Residents demand that EPA fully remove radioactive waste from the West Lake Landfill
Residents and local officials continued to press the Environmental Protection Agency for full removal of radioactive waste at the West Lake Landfill Superfund site in Bridgeton at a meeting on Monday night.
By December, the federal agency must decide between four possible remedies for handling the radioactive contamination. The EPA could take no action, cap the waste in place, partial remove it or completely do so.
At the meeting Monday, agency officials discussed partial or full removal with members of the community. In June, the EPA released a 2013 report conducted by the National Remedy Review Board, in which officials from the agency said that removal of the waste is "feasible."
Partial removal of the waste could involve what officials call a "hot spot" approach, digging out the highest concentrated radioactive contamination, or excavating down to a set depth or concentration of waste.
Doug Clemens, who chairs the Community Advisory Group, was one of several community members who called for full removal and a voluntary buyout for nearby residents.
"The people I represent do not want anything short of a full excavation," Clemens said, as he sat directly across from Superfund program officials.
When Bridgeton Councilwoman Linda Eaker asked for a show of hands for those in favor of full removal, many people raised their hand. No one did so when she asked who favored a partial removal.
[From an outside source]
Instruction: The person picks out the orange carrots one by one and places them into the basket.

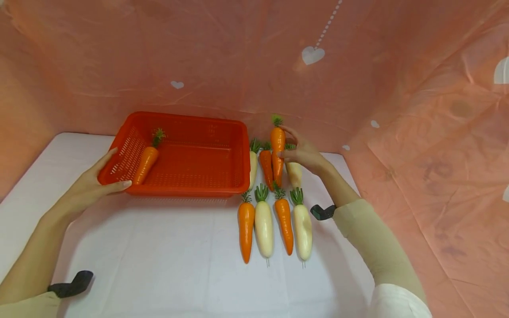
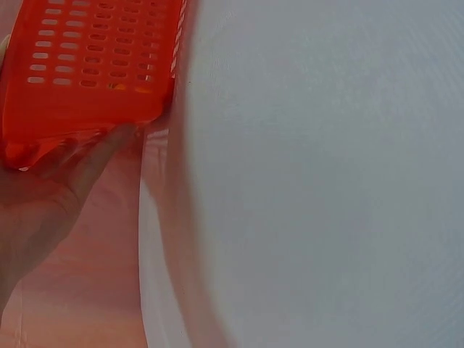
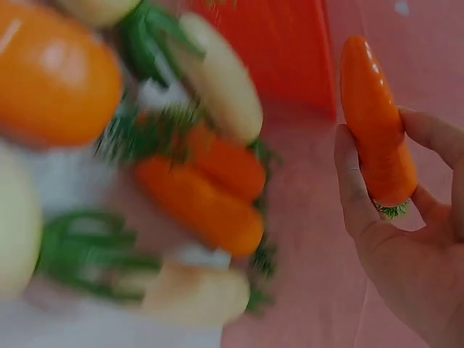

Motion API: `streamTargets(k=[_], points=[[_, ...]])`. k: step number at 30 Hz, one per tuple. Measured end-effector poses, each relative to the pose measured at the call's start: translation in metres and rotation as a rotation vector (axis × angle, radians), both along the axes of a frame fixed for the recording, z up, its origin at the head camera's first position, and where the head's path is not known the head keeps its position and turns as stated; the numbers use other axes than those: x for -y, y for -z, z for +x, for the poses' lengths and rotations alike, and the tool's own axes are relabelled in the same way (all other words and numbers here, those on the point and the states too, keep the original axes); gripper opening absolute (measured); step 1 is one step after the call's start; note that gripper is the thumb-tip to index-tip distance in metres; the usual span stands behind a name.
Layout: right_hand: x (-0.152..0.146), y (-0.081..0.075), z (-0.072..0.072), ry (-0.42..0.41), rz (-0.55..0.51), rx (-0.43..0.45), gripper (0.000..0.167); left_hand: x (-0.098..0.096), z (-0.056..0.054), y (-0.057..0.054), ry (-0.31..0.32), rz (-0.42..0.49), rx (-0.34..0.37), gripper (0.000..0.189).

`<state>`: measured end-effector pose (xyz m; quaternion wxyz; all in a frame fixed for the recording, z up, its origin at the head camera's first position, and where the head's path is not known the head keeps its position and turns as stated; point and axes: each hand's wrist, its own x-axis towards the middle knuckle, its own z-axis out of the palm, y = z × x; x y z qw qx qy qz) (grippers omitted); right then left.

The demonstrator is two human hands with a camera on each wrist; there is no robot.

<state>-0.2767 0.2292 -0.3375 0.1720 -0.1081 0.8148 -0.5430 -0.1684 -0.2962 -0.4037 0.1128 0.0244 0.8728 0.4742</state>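
Note:
My left hand (image 1: 85, 190) grips the left end of a red plastic basket (image 1: 187, 191), its thumb over the front corner; the left wrist view shows fingers at the rim of the basket (image 2: 80, 109). One carrot (image 1: 146, 163) with a green top lies inside, against the left side. My right hand (image 1: 304, 154) holds another carrot (image 1: 278, 138) above the back row of vegetables. In the right wrist view, thumb and fingers pinch this carrot (image 3: 377, 130), with its leafy end near the palm.
Right of the basket, two rows of vegetables lie on the white-covered table (image 1: 167, 256). In front are carrots (image 1: 246, 229) and white radishes (image 1: 264, 229). Behind lie two carrots (image 1: 265, 165) between two white radishes (image 1: 294, 174). A pink curtain (image 1: 222, 57) hangs close behind.

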Motion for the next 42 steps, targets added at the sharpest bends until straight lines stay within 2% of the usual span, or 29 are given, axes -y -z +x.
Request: streamTargets(k=[9,14,18,25,29,42], points=[[0.062,-0.008,-0.006,-0.139,-0.077,-0.003,0.083,0.004,0.001,-0.001,0.008,-0.007,-0.018,0.098],[0.096,-0.010,-0.009,-0.190,-0.069,-0.006,0.085,0.005,0.001,-0.002,0.005,0.016,-0.022,0.097],[0.122,-0.007,-0.009,-0.206,-0.046,0.022,0.086,0.005,0.002,-0.002,0.004,0.020,-0.015,0.097],[0.167,0.007,-0.008,-0.264,-0.080,0.046,0.087,0.007,0.006,0.000,-0.007,0.010,-0.011,0.098],[0.193,0.014,-0.007,-0.271,-0.061,0.049,0.086,0.006,0.006,0.000,-0.009,0.011,-0.010,0.098],[0.265,0.037,-0.004,-0.208,-0.043,0.172,0.087,0.006,0.009,-0.001,-0.007,0.010,-0.009,0.097]])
Area activists also called for EPA officials to study the groundwater contamination at the site before deciding on a remedy. The agency is evaluating the groundwater separately from the landfill.
"Unless you're going to fully remove the waste, it makes zero sense to come out with a record of decision without part of this site being studied," said Dawn Chapman, who leads the Just Moms STL group. "And a huge part of it is groundwater. I really think you guys are, forgive me, you're asking for a little bit of a bottom spanking."
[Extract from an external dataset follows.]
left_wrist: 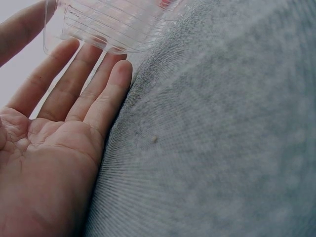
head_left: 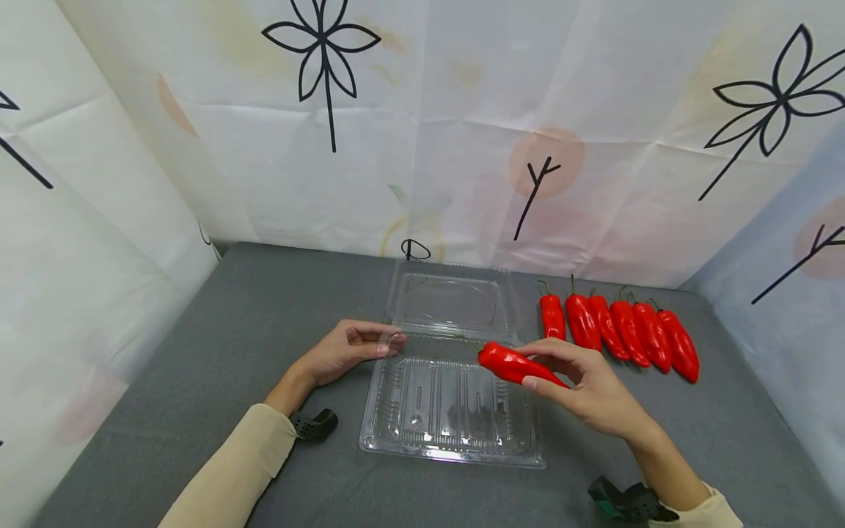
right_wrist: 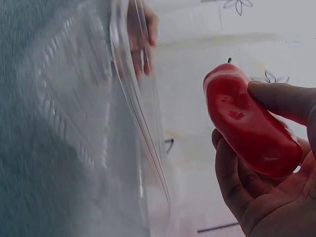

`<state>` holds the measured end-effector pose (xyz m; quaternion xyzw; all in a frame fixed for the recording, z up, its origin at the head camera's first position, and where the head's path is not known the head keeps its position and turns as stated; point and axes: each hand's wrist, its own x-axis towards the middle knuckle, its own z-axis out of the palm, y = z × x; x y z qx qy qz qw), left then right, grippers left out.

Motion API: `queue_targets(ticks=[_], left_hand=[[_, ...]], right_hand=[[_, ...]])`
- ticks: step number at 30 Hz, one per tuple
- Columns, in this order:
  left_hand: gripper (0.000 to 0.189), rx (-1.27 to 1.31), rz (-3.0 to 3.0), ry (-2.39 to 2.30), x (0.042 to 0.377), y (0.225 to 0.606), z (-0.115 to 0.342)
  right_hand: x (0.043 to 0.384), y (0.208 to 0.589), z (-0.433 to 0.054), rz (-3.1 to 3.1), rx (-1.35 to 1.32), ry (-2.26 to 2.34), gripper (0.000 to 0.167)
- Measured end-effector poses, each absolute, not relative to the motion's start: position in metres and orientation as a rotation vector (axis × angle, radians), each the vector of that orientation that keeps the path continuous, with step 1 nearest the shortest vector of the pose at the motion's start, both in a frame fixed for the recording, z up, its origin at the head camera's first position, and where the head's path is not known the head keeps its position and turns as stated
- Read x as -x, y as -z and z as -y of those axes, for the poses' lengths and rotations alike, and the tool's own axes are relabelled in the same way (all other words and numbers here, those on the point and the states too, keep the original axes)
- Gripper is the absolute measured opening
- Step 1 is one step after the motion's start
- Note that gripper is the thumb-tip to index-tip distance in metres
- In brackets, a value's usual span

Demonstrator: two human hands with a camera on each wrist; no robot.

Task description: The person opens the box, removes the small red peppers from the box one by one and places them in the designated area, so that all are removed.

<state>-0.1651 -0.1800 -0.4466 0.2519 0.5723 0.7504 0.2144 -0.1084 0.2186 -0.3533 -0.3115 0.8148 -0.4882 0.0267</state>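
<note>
A glossy red chili pepper (head_left: 518, 364) with a thin stem is pinched between the thumb and fingers of my right hand (head_left: 581, 385), above the right side of an open clear plastic clamshell box (head_left: 452, 456). In the right wrist view the pepper (right_wrist: 252, 123) lies tilted across the fingers. My left hand (head_left: 343, 352) is at the box's left back corner. From the left wrist, the nearly straight fingers (left_wrist: 64, 94) touch the outside of the clear wall (left_wrist: 113, 24), with the thumb spread apart. The lid (head_left: 452, 302) lies back toward the wall.
Several more red chili peppers (head_left: 623, 330) lie in a row at the back right of the grey table (head_left: 277, 293), stems toward the wall. A printed white cloth (head_left: 449, 183) hangs behind and along both sides. Dark wrist devices (head_left: 315, 424) sit on both arms.
</note>
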Motion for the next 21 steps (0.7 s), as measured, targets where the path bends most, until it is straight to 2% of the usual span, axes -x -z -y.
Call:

Brad Vann, remedial project manager for the EPA's Superfund Division, tried to reassure residents that the agency will determine the best possible remedy for the site.
"We want to get it right," he said, "but we also want to make sure that we're not sitting here eight years later."
Correction: An earlier version of this report misidentified Bridgeton Councilwoman Linda Eaker, who asked for a show of hands for those in favor of full removal of the radioactive waste.